La péricardite constrictive est une affection potentiellement curable causée par diverses situations qui entraînent un péricarde enflammé, cicatrisé, épaissi ou calcifié. Lorsque le péricarde anormal limite le remplissage diastolique, il y a une série de conséquences hémodynamiques qui se manifestent par la fatigue, la dyspnée, le ballonnement abdominal, l’œdème périphérique ou l’insuffisance cardiaque droite. Ces manifestations cliniques de la péricardite constrictive sont similaires à celles dues à une cardiomyopathie. Comme leurs caractéristiques hémodynamiques et cliniques sont similaires, il est souvent difficile de distinguer la péricardite constrictive d’une maladie myocardique. Même le critère hémodynamique invasif traditionnel d' »égalisation des pressions endo-diastoliques » n’est pas spécifique de la péricardite constrictive. Malgré les nombreuses similitudes entre les maladies myocardiques et péricardiques, il existe plusieurs caractéristiques uniques de la constriction qui permettent un diagnostic fiable. Ces caractéristiques sont 1. Variation respiratoire du remplissage ventriculaire 2. Dépendance interventriculaire et 3. Augmentation du mouvement longitudinal du cœur.1, 2
La variation respiratoire du remplissage ventriculaire résulte de la dissociation des changements de pression intrathoracique et intracardiaque et de l’interaction ventriculaire accrue dans la péricardite constrictive. L’inspiration réduit la pression intrathoracique qui est généralement entièrement transmise aux pressions intracardiaques, mais dans la constriction, les pressions intracardiaques diminuent beaucoup moins que la pression intrathoracique en raison de la contrainte péricardique. Cette différence de variation de pression lors de l’inspiration entraîne une réduction du remplissage du côté gauche du cœur. La réduction du remplissage du cœur gauche pendant l’inspiration entraîne une réduction de la vitesse de l’influx mitral et un déplacement du septum interventriculaire vers le ventricule gauche. Avec l’expiration, le remplissage du cœur gauche augmente, ce qui déplace le septum interventriculaire de nouveau vers le ventricule droit, entraînant une réduction du remplissage du côté droit du cœur et une inversion du flux dans les veines hépatiques en fin de diastole.

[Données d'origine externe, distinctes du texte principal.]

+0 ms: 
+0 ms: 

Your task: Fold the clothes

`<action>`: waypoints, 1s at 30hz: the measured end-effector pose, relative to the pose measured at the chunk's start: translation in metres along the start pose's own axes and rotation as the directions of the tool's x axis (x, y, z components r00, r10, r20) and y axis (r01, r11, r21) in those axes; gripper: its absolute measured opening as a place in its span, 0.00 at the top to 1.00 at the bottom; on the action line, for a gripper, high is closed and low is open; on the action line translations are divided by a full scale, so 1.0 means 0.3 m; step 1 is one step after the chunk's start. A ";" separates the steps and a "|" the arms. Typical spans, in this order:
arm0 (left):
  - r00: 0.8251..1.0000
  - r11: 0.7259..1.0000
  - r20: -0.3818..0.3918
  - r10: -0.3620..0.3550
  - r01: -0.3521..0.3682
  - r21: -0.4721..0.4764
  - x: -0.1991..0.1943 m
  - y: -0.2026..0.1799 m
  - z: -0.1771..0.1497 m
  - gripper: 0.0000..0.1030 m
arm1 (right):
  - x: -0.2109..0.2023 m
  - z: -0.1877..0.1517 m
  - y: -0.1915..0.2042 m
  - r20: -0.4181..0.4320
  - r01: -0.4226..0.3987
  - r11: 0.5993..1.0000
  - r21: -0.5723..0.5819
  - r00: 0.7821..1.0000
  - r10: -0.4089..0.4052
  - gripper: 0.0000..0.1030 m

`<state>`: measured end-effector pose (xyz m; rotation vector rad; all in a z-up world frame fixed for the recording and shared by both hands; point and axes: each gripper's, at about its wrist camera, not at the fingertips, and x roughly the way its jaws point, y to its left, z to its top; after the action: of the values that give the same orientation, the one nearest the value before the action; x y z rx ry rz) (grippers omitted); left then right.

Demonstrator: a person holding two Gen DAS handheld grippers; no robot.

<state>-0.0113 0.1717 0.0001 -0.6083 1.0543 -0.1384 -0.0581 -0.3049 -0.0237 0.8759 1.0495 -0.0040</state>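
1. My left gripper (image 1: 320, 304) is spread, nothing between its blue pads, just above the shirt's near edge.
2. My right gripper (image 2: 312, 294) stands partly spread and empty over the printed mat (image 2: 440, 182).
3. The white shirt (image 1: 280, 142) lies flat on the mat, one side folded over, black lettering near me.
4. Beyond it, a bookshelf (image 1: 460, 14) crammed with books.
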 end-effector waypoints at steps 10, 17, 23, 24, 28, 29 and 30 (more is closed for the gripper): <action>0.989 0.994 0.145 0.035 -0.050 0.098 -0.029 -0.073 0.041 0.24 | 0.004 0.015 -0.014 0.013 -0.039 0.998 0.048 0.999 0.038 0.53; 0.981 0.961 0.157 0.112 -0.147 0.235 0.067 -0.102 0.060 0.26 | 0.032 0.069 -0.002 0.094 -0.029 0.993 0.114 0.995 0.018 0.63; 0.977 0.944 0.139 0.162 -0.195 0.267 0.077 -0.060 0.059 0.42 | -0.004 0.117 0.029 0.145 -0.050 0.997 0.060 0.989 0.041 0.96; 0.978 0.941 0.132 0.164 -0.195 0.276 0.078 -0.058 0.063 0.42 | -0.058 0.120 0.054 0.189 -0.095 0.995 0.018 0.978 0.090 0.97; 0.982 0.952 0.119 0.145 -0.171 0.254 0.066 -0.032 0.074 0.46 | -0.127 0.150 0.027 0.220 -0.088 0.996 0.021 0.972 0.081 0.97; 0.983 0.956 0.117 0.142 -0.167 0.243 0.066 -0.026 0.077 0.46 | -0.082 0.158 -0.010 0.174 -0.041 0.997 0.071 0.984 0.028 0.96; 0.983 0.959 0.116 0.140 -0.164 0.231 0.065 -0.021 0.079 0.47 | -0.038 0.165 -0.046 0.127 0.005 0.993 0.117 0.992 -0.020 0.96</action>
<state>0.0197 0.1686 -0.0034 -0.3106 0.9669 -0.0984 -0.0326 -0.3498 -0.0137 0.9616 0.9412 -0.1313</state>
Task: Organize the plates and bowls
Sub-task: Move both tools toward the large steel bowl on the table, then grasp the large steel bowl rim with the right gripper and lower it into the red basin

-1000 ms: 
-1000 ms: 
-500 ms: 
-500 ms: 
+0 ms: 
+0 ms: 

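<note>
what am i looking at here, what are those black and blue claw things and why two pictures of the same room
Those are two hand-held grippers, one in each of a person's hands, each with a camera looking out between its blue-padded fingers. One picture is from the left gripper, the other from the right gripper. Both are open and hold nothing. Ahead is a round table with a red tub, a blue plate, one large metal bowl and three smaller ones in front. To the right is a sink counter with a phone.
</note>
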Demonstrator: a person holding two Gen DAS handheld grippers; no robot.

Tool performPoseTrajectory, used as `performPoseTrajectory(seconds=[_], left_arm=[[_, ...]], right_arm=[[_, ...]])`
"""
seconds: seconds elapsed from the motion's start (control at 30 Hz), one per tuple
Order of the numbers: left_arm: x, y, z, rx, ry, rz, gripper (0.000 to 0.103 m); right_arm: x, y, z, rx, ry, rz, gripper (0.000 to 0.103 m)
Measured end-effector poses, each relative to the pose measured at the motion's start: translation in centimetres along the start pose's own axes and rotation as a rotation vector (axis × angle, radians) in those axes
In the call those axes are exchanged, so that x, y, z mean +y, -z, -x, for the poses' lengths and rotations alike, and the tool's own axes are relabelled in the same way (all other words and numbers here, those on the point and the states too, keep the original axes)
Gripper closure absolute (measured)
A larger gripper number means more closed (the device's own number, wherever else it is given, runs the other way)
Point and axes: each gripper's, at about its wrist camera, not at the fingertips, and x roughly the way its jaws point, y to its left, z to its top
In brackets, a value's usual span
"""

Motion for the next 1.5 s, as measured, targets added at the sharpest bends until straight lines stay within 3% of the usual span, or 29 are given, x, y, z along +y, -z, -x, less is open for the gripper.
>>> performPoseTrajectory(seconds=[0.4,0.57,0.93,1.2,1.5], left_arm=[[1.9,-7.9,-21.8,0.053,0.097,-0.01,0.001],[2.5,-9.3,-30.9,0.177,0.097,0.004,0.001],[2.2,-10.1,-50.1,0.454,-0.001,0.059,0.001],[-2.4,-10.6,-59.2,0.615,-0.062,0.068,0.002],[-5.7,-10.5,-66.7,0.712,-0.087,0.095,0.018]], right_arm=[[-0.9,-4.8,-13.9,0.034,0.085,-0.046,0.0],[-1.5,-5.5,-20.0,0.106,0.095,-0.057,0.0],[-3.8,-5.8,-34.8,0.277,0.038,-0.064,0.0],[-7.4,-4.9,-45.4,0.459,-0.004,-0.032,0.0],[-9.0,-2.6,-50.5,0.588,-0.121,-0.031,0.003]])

L’avènement de l’imagerie Doppler tissulaire a fourni une confiance diagnostique accrue pour séparer la constriction d’une maladie myocardique. Le Doppler tissulaire mesure la vélocité du tissu myocardique et fournit une évaluation non invasive de la relaxation myocardique. La vitesse diastolique précoce de l’anneau mitral (e’), qui reflète l’état de relaxation du myocarde du ventricule gauche, est réduite dans la plupart des formes d’insuffisance cardiaque liées à une maladie du myocarde, y compris la cardiomyopathie restrictive. La vitesse e’ normale de l’anneau mitral médial est de 9 cm/sec ou plus, et elle est généralement de 6 cm/sec ou moins chez les patients atteints d’une myopathie. En revanche, la vitesse e’ est généralement préservée, voire augmentée, en cas de péricardite constrictive, car le mouvement latéral du cœur est limité par le péricarde constrictif. De plus, la vitesse e’ de l’anneau mitral médial est généralement supérieure à la vitesse e’ de l’anneau mitral latéral. Notre groupe a étudié les caractéristiques de performance de ces résultats échocardiographiques dans un groupe de 130 patients présentant une péricardite constrictive confirmée chirurgicalement, comparés à 36 patients présentant une cardiomyopathie restrictive ou une régurgitation tricuspide sévère3. Trois variables étaient indépendamment associées à la péricardite constrictive : 1) la présence d’un décalage septal ventriculaire, 2) la vitesse de l’e’ mitrale médiane et 3) le rapport d’inversion diastolique expiratoire de la veine hépatique. Chacun de ces critères était également associé de manière significative à la péricardite constrictive dans le sous-ensemble des patients présentant une fibrillation ou un flutter auriculaire. La présence d’un décalage septal ventriculaire en combinaison avec soit une e’ médiane ≥ 9 cm/s, soit un rapport d’inversion diastolique expiratoire de la veine hépatique ≥ 0,79 (vitesse d’inversion diastolique de la veine hépatique / vitesse du flux diastolique vers l’avant) était sensible à 87 % et spécifique à 91 % pour le diagnostic de péricardite constrictive.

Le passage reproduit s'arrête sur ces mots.